Work task.
The expected result is the full listing, retyped exactly, without a single picture.

Information provided.
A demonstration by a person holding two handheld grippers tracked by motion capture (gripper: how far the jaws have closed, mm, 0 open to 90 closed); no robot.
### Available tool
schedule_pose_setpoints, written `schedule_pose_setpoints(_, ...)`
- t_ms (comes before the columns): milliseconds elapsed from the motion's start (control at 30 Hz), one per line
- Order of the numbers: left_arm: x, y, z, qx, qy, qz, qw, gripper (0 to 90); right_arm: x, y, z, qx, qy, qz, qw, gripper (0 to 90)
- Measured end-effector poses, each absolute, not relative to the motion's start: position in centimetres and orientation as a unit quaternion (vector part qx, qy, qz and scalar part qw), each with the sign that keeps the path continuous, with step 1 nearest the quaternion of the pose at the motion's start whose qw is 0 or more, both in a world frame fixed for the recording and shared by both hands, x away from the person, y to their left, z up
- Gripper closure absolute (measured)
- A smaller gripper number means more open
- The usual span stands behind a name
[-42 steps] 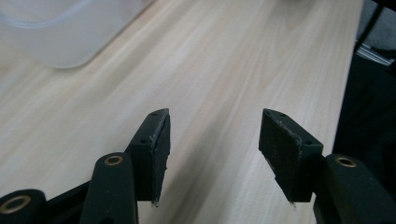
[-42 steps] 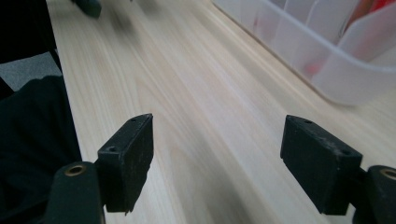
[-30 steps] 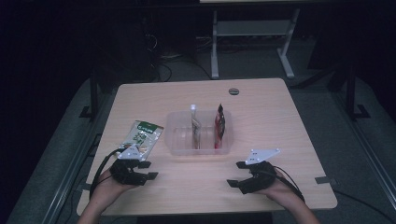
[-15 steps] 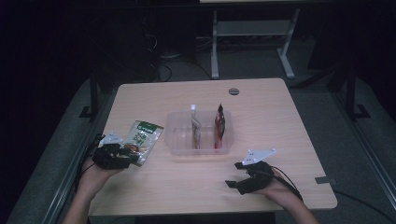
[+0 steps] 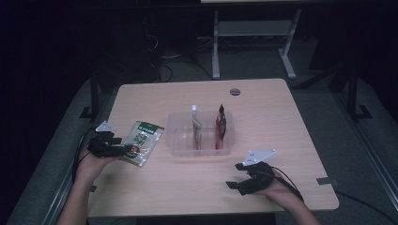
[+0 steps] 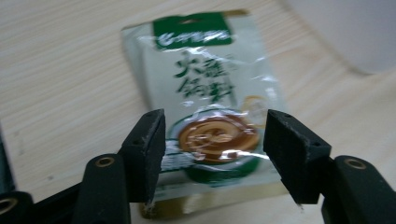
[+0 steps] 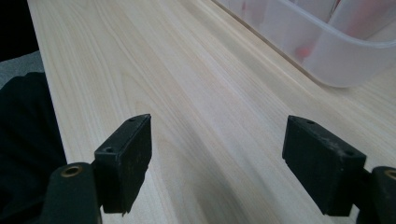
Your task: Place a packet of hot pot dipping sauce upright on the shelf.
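A green and white food packet [image 5: 144, 137] lies flat on the wooden table [image 5: 263, 108], left of a clear plastic container [image 5: 180, 140]. My left gripper [image 5: 126, 150] is at the packet's near end. In the left gripper view the packet [image 6: 205, 79] lies just beyond the open left gripper [image 6: 215, 140], whose jaws stand either side of its lower end without touching it. My right gripper [image 5: 233, 183] rests open near the table's front right. In the right gripper view the right gripper [image 7: 217, 149] has bare wood between its jaws, with the container [image 7: 327, 46] ahead at the upper right.
Inside the container a pale packet [image 5: 196, 129] and a red packet [image 5: 220, 126] stand upright in separate sections. A round cable hole [image 5: 234, 92] sits at the table's far edge. Metal frame legs [image 5: 216, 47] stand on the floor beyond the table.
My left gripper moved from the table's front edge leftward and away, to the near end of the green packet. The right gripper has hardly shifted.
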State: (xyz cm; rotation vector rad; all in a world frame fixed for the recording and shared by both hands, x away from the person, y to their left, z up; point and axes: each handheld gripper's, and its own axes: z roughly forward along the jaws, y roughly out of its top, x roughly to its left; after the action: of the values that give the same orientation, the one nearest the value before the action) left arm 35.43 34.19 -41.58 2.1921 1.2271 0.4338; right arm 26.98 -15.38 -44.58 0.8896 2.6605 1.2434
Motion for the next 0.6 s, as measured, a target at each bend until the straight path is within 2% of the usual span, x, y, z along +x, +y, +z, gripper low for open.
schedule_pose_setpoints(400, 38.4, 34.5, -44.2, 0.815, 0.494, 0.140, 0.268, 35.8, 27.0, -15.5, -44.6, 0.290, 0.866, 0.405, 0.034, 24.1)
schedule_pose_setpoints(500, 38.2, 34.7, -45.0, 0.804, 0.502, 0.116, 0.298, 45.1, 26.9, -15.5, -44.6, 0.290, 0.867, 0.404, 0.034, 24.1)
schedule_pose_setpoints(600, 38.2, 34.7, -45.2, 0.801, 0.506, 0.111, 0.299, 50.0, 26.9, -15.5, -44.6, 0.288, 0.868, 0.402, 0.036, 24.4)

Exercise response.
A demonstration by a person holding two handheld grippers tracked by motion capture (gripper: how far the jaws have closed, mm, 0 open to 90 closed); no robot.
### Available tool
schedule_pose_setpoints, written `schedule_pose_setpoints(_, ...)`
- t_ms (comes before the columns): milliseconds elapsed from the motion's start (control at 30 Hz), one per line
- Order of the numbers: left_arm: x, y, z, qx, qy, qz, qw, gripper (0 to 90); right_arm: x, y, z, qx, qy, qz, qw, gripper (0 to 90)
- Measured end-effector poses, each absolute, not relative to the motion's start: position in centimetres and orientation as a unit quaternion (vector part qx, qy, qz and scalar part qw), each with the sign that keeps the path continuous, with step 1 nearest the quaternion of the pose at the motion's start whose qw is 0 or more, both in a world frame fixed for the recording and shared by both hands, x away from the person, y to their left, z up
- Gripper closure absolute (measured)
- A smaller gripper number means more open
- The usual span stands behind a name
[-42 steps] 
[-42 steps] 
[-30 steps] 
[-15 steps] 
[+0 steps] 
[+0 steps] 
[+0 steps] 
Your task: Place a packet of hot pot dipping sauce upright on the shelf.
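A green and white food packet [image 5: 144, 137] lies flat on the wooden table [image 5: 263, 108], left of a clear plastic container [image 5: 180, 140]. My left gripper [image 5: 126, 150] is at the packet's near end. In the left gripper view the packet [image 6: 205, 79] lies just beyond the open left gripper [image 6: 215, 140], whose jaws stand either side of its lower end without touching it. My right gripper [image 5: 233, 183] rests open near the table's front right. In the right gripper view the right gripper [image 7: 217, 149] has bare wood between its jaws, with the container [image 7: 327, 46] ahead at the upper right.
Inside the container a pale packet [image 5: 196, 129] and a red packet [image 5: 220, 126] stand upright in separate sections. A round cable hole [image 5: 234, 92] sits at the table's far edge. Metal frame legs [image 5: 216, 47] stand on the floor beyond the table.
My left gripper moved from the table's front edge leftward and away, to the near end of the green packet. The right gripper has hardly shifted.
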State: (xyz cm; rotation vector rad; all in a world frame fixed for the recording and shared by both hands, x away from the person, y to their left, z up; point and axes: each handheld gripper's, and its own axes: z roughly forward along the jaws, y roughly out of its top, x roughly to its left; after the action: of the values that give the same orientation, the one nearest the value before the action) left arm 35.43 34.19 -41.58 2.1921 1.2271 0.4338; right arm 26.98 -15.38 -44.58 0.8896 2.6605 1.2434
Motion for the next 0.6 s, as measured, a target at each bend until the straight path is within 2% of the usual span, x, y, z along +x, +y, +z, gripper low for open.
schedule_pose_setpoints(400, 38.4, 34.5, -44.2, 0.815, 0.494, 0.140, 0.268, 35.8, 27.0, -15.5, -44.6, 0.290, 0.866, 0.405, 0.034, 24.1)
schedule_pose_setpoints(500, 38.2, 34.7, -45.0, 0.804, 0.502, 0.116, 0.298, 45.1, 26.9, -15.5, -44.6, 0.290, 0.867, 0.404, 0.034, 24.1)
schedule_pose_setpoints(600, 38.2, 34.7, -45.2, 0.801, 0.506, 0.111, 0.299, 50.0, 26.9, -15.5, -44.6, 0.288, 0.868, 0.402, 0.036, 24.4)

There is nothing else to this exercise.